Chapter 9 of the Federal Bankruptcy Code lets city governments restucture their debt loads within the protections of the Bankruptcy Court. A few members of Congress are cautiously looking at extending the same option to states.

There is concern in Congress that a State might default on its debt, an unprecedented problem.  Of more immediate concern is that a state facing default will come to Congress for a bailout - something this Congress is unlikely to do.  The bankruptcy provision could provide an orderly alternative to a bailout.  A bankruptcy option might also give states more leverage in renegotiating contracts and pensions with state workers.

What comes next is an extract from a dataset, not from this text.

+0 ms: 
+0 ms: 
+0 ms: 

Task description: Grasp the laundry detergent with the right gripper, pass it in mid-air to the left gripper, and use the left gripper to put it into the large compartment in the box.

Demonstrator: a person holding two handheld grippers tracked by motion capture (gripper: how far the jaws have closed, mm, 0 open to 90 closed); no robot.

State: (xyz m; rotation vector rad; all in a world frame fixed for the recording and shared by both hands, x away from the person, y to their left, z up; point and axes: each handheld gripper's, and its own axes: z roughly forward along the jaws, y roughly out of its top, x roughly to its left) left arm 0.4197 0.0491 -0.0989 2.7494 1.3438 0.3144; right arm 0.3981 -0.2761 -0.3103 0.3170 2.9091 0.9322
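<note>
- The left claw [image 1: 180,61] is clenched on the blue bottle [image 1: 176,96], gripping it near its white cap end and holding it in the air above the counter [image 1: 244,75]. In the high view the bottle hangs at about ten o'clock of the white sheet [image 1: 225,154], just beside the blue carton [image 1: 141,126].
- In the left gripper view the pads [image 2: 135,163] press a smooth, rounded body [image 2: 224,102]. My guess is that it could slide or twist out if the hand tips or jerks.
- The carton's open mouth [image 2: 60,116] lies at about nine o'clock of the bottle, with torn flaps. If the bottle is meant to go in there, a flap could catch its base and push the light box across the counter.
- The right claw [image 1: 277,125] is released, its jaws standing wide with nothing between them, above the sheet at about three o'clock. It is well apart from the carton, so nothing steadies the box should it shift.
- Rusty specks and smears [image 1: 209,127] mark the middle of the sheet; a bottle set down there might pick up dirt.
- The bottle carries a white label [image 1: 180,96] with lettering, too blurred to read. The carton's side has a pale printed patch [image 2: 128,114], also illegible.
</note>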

The idea surfaced in a speech by Newt Gingrich, a former Republican Speaker of the House and rumored presidential candidate in 2012.  Shortly after, David A. Skeel, a law professor at the University of Pennsylvania, published an article about state bankruptcy in The Weekly Standard.  Sen. Jon Cornyn (R-TX) asked Federal Reserve Chairman Ben Bernanke about State Bankruptcy in a hearing earlier this month.

But lawmakers are being very careful about this.  It is not clear what a state bankruptcy provision would do to the municipal bond market.  General Obligation bonds, now considered the safest municipal bond, would be unsecured creditors in a bankruptcy.

The discussions are also said to include a federal oversight panel -- similar to the Municipal Assistance Corporation used to fix New York City finances in 1975 -- instead of or in addition to bankruptcy.

Any proposal has to consider the Constitutinal issues.  Would a state bankruptcy interfere with a state's right to legislate?